In the records below, find the line with "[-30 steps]", then retype it and every following line exactly, stopping after the line with "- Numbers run". Leave the pictures out.

RECORDED DATA: Begin

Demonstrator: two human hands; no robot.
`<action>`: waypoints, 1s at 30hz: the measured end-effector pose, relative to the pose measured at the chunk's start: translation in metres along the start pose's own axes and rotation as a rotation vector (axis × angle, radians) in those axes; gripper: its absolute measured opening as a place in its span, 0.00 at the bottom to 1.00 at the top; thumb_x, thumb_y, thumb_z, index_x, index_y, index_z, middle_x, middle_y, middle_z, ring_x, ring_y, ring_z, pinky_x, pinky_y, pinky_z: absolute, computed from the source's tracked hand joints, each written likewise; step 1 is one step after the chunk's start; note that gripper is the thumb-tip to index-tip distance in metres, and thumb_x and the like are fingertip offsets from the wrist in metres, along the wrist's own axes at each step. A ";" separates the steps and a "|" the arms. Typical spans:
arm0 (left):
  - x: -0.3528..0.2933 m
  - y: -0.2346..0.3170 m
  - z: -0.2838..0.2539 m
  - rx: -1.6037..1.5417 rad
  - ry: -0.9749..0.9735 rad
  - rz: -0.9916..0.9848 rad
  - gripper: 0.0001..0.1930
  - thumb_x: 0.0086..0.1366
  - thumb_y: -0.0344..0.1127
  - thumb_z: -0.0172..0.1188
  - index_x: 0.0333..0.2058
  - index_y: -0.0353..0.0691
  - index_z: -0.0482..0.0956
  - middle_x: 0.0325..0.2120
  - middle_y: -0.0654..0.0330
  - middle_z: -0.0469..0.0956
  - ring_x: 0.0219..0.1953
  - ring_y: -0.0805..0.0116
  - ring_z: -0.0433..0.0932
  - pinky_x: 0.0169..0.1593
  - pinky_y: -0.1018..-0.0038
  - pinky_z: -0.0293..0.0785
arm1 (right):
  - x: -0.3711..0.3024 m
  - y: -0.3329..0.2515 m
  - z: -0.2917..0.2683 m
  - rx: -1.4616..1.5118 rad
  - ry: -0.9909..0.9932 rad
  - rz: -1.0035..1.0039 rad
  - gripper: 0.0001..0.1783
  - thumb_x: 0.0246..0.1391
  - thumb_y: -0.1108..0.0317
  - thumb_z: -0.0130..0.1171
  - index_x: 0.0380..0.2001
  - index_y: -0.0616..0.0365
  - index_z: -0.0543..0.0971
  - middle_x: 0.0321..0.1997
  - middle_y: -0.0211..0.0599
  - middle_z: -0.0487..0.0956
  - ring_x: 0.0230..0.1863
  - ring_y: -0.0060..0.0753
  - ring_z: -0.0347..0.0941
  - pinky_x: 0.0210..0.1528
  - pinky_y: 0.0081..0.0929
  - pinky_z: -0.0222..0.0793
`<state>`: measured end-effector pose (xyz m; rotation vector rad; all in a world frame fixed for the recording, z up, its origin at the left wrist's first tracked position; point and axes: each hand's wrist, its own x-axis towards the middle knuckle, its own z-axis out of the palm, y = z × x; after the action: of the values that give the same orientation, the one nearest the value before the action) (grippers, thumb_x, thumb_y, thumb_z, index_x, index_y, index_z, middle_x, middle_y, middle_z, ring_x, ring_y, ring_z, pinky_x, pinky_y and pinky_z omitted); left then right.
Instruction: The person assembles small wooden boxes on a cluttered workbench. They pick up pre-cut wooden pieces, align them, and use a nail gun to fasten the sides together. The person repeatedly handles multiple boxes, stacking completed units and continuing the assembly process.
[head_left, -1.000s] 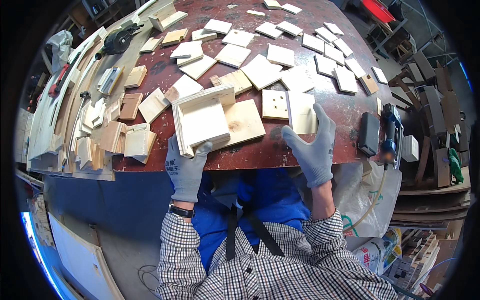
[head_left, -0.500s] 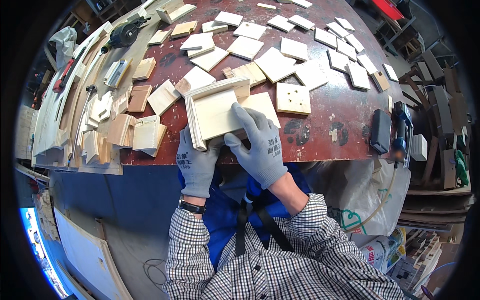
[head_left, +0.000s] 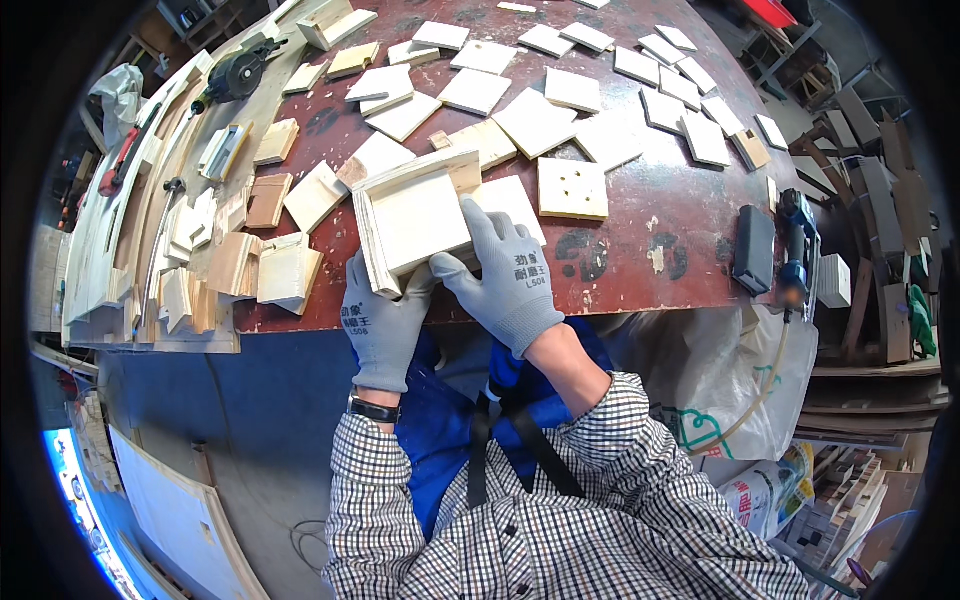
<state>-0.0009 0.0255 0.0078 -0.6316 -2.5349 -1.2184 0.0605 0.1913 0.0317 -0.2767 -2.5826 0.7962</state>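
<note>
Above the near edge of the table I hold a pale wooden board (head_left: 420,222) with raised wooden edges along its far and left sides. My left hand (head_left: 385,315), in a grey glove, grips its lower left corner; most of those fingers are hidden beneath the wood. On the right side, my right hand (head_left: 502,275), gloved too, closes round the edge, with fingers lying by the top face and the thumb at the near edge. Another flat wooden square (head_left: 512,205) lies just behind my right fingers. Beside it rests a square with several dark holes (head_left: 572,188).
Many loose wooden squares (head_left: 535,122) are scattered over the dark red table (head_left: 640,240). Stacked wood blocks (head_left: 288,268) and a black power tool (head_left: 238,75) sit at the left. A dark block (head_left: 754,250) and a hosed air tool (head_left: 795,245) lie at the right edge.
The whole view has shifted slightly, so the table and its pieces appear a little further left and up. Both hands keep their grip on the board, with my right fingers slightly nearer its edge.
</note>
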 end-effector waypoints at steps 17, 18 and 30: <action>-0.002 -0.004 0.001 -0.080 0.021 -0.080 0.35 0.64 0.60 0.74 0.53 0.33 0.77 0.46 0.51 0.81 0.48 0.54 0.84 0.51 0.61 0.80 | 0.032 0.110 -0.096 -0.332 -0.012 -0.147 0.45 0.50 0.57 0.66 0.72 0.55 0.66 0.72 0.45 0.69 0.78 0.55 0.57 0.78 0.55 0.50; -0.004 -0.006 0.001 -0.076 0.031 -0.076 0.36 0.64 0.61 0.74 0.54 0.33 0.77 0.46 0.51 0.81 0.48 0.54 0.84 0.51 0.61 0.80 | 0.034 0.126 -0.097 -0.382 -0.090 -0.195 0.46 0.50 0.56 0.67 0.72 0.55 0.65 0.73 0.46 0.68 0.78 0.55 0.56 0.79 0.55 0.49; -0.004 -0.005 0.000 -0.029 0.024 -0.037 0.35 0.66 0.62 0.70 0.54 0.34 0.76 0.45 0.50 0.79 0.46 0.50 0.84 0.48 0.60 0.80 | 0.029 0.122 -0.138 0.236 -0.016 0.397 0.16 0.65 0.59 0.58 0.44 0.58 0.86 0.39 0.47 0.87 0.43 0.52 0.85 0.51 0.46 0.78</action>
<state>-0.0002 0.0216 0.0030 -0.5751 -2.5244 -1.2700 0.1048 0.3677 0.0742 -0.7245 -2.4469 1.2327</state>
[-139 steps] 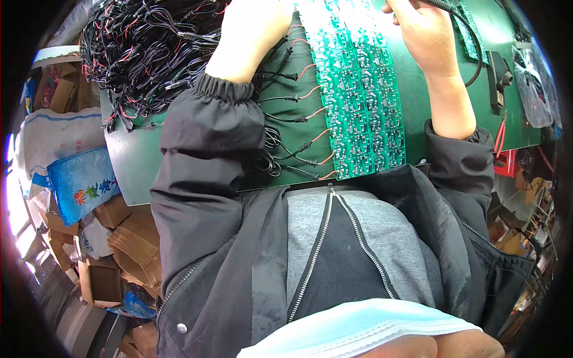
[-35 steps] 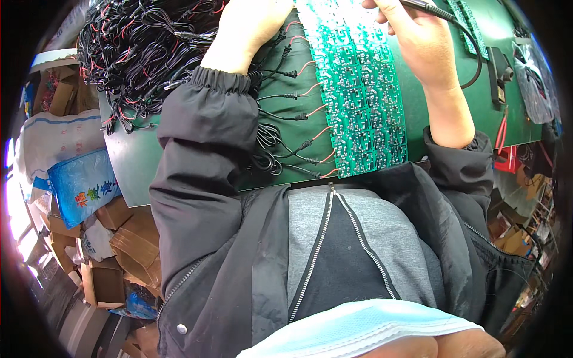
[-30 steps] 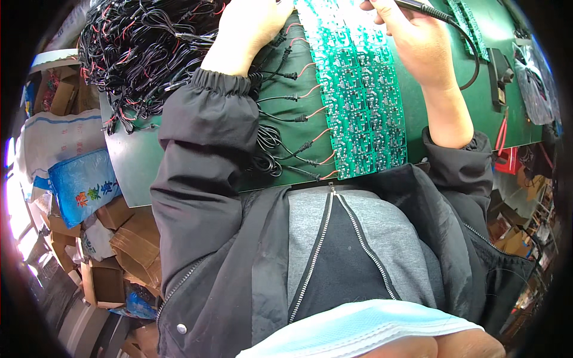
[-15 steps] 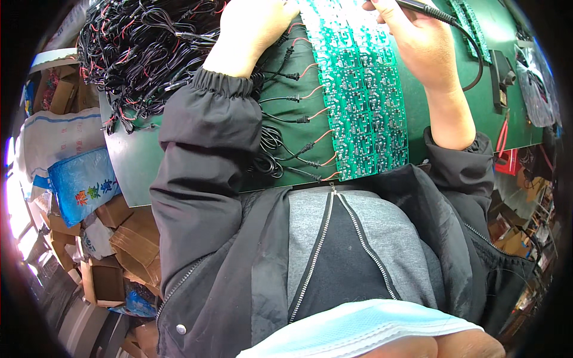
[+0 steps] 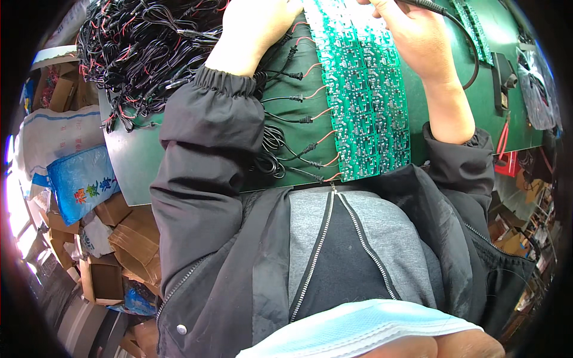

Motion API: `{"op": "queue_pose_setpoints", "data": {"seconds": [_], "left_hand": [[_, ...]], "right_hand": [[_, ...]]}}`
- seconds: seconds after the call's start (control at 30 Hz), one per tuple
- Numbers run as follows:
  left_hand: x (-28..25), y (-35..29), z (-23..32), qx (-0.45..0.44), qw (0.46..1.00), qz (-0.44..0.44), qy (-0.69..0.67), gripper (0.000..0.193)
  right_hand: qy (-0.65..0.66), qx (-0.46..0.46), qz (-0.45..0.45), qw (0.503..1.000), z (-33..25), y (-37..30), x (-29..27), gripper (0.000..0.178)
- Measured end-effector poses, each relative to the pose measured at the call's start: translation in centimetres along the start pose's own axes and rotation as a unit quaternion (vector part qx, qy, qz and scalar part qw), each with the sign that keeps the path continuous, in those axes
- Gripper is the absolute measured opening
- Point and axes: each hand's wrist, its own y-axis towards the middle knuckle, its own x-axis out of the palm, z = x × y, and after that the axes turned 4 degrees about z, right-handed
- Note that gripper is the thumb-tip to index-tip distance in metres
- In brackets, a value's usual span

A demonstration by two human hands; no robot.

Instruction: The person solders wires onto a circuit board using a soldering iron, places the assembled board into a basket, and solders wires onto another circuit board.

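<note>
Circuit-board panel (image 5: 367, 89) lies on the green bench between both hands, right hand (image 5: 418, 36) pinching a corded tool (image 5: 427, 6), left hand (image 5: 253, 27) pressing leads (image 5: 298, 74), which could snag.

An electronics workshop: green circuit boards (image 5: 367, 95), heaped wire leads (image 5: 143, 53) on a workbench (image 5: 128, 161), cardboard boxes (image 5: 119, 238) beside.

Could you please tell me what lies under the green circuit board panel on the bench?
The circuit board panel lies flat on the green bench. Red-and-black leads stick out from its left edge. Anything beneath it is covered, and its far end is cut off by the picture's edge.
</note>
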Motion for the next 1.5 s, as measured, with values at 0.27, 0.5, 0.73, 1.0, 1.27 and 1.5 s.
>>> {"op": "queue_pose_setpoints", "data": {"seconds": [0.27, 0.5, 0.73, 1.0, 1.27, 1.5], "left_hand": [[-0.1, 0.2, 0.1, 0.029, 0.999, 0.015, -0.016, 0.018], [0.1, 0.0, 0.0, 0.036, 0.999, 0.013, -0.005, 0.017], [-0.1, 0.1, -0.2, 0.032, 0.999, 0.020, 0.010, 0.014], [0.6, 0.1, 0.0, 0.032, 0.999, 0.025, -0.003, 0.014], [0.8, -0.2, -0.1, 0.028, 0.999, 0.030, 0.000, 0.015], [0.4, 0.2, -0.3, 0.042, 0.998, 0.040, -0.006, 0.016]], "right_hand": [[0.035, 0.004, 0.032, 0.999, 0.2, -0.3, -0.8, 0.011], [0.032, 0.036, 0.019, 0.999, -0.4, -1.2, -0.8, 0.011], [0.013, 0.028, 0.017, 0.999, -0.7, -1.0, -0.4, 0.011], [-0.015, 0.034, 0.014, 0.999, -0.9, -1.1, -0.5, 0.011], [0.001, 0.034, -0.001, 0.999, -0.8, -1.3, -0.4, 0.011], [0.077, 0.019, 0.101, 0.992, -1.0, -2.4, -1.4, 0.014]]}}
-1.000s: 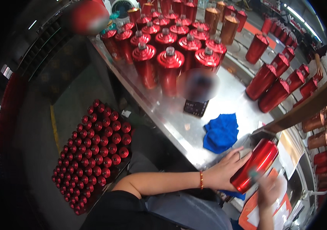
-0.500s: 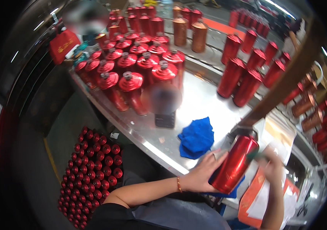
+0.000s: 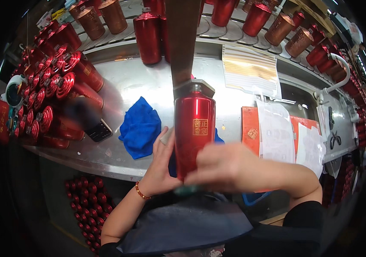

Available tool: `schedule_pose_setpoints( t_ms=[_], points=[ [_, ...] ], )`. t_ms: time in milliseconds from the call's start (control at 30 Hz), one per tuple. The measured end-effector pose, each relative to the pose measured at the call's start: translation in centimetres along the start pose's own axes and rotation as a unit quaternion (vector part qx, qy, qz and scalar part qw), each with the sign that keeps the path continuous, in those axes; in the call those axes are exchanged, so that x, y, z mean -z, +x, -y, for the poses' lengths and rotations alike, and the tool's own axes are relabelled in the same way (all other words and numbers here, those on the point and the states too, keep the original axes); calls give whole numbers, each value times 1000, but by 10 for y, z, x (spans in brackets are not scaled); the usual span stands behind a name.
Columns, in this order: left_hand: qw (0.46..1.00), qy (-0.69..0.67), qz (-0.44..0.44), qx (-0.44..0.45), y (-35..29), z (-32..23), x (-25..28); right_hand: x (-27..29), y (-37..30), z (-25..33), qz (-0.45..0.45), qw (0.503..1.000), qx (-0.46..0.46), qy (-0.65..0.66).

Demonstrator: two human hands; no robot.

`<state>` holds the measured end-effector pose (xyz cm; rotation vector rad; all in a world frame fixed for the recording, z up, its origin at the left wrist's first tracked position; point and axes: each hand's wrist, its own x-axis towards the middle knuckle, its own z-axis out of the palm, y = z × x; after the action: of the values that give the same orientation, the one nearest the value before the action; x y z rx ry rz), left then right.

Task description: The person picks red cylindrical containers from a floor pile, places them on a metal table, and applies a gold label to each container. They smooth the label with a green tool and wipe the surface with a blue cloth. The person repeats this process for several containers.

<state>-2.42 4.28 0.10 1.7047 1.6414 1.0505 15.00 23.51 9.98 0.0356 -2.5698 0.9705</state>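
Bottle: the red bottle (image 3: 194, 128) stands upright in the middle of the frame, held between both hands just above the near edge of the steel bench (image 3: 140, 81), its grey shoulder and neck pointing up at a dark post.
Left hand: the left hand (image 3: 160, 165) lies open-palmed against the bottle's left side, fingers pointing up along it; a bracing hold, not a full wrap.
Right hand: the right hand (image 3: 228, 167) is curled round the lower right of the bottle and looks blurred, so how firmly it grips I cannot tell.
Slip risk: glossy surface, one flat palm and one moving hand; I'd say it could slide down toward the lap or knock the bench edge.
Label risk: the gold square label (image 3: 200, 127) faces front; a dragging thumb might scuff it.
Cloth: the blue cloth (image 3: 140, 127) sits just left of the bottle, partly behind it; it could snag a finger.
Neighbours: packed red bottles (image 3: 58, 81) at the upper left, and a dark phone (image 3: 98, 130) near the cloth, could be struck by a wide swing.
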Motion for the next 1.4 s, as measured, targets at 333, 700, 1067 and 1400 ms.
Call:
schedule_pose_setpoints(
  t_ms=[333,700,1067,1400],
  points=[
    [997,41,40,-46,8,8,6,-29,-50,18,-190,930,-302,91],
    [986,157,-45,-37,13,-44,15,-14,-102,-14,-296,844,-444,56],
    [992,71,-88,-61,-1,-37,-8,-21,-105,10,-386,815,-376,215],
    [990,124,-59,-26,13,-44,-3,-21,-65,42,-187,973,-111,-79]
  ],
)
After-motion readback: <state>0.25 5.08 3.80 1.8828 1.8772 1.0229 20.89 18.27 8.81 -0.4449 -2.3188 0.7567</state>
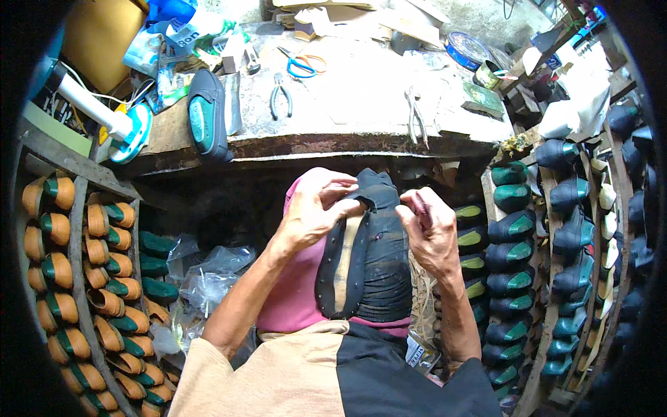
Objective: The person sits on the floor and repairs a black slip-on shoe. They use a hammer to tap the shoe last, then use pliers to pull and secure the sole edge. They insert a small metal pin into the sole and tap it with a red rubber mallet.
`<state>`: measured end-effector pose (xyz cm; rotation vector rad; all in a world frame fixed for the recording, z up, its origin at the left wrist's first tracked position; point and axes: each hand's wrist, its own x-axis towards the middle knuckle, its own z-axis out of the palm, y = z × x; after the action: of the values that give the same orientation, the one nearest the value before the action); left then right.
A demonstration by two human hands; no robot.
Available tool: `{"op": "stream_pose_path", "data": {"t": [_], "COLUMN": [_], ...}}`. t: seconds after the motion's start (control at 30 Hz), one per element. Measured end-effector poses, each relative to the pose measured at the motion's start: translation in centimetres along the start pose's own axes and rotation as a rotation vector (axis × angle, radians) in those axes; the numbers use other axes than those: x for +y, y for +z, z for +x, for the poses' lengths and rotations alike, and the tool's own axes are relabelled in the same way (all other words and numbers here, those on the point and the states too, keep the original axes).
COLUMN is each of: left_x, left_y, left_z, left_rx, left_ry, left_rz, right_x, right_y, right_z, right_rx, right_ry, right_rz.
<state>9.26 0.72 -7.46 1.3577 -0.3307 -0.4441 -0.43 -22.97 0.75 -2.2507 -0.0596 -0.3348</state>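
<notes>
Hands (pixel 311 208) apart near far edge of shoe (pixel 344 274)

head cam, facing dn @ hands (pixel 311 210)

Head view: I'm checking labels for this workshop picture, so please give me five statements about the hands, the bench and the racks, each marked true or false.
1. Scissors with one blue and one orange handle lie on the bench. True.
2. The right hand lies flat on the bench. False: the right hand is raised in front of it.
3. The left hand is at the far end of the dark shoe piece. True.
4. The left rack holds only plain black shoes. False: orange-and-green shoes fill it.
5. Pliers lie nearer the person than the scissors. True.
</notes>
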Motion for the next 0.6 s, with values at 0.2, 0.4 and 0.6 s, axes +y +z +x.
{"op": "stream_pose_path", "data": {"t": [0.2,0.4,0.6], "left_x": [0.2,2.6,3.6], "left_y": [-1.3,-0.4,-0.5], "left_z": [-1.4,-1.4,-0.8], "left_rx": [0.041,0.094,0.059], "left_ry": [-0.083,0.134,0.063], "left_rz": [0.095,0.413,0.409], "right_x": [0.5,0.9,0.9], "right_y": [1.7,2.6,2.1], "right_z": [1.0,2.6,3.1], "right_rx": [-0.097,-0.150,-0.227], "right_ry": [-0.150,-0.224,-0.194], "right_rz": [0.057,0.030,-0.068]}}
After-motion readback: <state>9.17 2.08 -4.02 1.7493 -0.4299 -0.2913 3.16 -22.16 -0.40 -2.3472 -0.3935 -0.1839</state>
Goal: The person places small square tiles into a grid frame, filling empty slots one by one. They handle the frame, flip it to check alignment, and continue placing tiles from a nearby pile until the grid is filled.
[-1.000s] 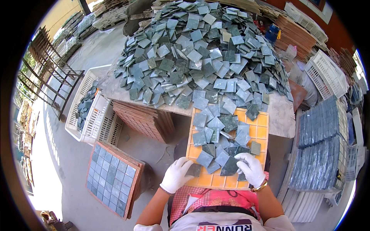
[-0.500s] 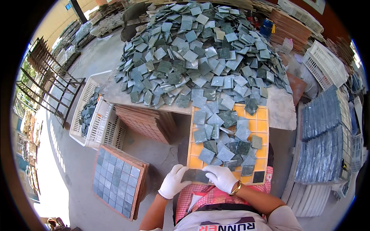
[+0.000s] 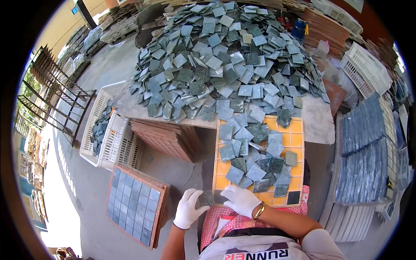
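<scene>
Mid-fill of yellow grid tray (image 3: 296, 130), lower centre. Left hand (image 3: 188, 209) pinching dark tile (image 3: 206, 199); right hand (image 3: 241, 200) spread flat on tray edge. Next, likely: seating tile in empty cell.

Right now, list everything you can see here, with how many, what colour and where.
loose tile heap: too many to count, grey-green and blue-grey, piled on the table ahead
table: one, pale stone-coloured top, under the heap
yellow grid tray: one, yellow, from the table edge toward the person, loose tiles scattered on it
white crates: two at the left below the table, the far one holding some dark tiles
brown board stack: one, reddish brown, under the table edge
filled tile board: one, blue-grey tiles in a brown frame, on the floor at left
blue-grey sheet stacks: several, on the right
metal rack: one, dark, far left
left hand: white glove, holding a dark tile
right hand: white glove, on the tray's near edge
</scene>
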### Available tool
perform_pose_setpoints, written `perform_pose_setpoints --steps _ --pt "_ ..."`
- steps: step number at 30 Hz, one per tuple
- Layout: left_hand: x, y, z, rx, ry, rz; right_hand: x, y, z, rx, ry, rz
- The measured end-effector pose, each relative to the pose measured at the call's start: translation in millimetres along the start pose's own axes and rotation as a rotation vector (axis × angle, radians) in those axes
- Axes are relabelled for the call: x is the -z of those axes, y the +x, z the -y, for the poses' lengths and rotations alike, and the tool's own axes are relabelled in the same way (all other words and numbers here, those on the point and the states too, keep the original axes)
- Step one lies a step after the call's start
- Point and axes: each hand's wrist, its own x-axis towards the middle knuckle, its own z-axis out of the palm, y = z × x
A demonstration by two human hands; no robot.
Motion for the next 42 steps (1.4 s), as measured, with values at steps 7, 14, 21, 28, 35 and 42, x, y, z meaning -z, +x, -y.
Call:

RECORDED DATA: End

ANSWER TO THIS TASK:
[-30 steps] 
[-15 steps] 
[+0 steps] 

Motion API: `{"op": "queue_pose_setpoints", "data": {"seconds": [_], "left_hand": [[_, ...]], "right_hand": [[_, ...]]}}`
- seconds: seconds after the call's start (control at 30 Hz), one per tuple
- Numbers run as follows:

That finishes the exercise, with nothing more to add.